■ **EXERCISE DIRECTIONS**
Using the records below, give again exactly the lines from the line that contains "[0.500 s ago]" through the line that contains "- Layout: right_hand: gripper", both ends included, and only those.

[Collection entries]
[Start of Attachment]

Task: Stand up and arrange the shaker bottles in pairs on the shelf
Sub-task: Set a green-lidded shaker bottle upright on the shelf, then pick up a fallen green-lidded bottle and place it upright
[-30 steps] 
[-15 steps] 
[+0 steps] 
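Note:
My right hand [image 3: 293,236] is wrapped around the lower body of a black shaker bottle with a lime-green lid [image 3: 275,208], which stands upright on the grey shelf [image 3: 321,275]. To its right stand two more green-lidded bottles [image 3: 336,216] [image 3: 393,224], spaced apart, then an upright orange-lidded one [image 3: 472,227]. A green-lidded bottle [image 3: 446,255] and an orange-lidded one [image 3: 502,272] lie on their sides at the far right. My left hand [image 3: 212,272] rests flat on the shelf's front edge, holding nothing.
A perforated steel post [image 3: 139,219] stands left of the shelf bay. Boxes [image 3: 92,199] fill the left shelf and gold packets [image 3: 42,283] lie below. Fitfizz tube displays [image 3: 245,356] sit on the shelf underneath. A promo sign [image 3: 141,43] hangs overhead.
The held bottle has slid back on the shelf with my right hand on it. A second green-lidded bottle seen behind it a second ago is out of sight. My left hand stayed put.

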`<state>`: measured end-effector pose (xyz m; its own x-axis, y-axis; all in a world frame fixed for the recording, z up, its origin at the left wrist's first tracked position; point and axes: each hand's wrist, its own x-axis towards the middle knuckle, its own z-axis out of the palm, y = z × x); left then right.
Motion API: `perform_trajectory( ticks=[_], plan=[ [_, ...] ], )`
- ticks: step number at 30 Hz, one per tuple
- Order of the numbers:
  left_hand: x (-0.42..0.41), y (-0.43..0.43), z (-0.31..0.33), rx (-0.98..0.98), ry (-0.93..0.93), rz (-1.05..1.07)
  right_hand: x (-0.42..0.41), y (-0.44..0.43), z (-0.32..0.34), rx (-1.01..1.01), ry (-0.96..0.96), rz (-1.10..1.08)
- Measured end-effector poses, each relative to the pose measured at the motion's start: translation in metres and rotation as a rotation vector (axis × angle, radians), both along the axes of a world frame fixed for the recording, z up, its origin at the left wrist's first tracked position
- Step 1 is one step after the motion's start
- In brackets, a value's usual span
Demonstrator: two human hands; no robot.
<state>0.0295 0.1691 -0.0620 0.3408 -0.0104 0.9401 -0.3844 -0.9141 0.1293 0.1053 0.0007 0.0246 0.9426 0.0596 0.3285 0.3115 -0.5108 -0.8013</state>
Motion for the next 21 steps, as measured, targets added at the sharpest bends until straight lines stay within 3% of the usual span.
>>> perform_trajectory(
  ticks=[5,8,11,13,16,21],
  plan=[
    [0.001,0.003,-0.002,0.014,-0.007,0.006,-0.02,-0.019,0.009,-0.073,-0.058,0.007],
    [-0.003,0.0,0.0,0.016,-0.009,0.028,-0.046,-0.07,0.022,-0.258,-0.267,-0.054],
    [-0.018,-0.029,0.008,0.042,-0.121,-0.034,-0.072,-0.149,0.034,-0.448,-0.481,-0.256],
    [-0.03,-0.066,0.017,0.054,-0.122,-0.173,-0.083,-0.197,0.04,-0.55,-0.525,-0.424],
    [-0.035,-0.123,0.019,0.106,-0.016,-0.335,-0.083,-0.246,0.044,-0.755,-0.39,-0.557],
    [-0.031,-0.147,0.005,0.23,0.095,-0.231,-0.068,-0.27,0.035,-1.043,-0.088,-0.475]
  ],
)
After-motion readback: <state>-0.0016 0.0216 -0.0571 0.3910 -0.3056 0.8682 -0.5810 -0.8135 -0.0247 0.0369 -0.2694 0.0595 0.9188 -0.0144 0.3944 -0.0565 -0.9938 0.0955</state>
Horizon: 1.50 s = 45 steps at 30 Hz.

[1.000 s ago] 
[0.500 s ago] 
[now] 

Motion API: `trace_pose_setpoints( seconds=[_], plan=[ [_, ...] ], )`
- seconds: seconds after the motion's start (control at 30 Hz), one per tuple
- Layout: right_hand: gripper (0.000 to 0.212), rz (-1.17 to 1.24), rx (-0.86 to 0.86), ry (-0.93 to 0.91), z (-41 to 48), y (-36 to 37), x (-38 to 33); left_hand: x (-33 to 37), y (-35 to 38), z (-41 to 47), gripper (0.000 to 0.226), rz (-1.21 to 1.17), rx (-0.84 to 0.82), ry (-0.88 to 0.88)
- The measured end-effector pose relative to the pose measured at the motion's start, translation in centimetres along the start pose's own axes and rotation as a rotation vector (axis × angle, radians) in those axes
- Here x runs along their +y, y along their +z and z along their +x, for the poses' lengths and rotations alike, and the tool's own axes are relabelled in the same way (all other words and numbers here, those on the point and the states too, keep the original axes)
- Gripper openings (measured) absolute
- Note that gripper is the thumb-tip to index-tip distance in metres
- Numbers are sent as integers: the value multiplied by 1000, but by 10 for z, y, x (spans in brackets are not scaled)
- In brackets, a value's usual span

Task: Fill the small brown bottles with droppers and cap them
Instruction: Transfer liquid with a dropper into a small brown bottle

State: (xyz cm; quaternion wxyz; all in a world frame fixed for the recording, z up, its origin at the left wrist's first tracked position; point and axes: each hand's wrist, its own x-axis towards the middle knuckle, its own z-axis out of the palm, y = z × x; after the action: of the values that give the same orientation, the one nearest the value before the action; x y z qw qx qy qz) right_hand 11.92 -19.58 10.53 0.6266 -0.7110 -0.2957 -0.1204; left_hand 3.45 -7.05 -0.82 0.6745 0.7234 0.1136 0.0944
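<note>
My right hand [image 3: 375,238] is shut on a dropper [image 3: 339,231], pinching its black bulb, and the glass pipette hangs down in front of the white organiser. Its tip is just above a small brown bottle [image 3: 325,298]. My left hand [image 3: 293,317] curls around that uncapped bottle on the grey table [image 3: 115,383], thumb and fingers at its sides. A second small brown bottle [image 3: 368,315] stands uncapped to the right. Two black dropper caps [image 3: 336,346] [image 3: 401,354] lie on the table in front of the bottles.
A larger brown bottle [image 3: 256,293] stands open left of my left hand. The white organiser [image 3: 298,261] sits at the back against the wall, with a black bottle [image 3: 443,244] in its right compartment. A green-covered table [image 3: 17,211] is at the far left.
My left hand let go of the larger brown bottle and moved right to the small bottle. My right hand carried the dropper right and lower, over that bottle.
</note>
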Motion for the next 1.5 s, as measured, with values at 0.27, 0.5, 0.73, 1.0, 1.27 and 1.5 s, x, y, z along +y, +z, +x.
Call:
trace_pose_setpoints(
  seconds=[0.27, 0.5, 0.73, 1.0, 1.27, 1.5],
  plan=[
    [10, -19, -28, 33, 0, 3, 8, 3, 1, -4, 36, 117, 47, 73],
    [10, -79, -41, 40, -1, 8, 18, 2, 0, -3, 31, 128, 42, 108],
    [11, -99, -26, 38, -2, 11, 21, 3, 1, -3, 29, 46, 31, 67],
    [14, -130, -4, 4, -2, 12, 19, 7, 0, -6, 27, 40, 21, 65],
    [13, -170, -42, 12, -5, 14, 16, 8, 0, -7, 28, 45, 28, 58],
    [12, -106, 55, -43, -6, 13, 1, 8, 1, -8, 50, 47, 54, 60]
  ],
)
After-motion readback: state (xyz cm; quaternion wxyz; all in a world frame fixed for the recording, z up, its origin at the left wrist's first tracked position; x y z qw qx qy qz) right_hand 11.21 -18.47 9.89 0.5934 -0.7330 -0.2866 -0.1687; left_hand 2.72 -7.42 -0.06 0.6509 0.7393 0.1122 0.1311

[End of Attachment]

■ **FINISHED TASK**
[0.500 s ago] 
[now] 

Motion API: `trace_pose_setpoints( seconds=[_], plan=[ [_, ...] ], )`
- seconds: seconds after the motion's start (control at 30 Hz), one per tuple
- Layout: right_hand: gripper (0.000 to 0.212), rz (-1.17 to 1.24), rx (-0.86 to 0.86), ry (-0.93 to 0.91), z (-41 to 48), y (-36 to 37), x (-38 to 33); left_hand: x (-33 to 37), y (-35 to 38), z (-41 to 47), gripper (0.000 to 0.226), rz (-1.21 to 1.17), rx (-0.84 to 0.82), ry (-0.88 to 0.88)

The response is complete as it stands.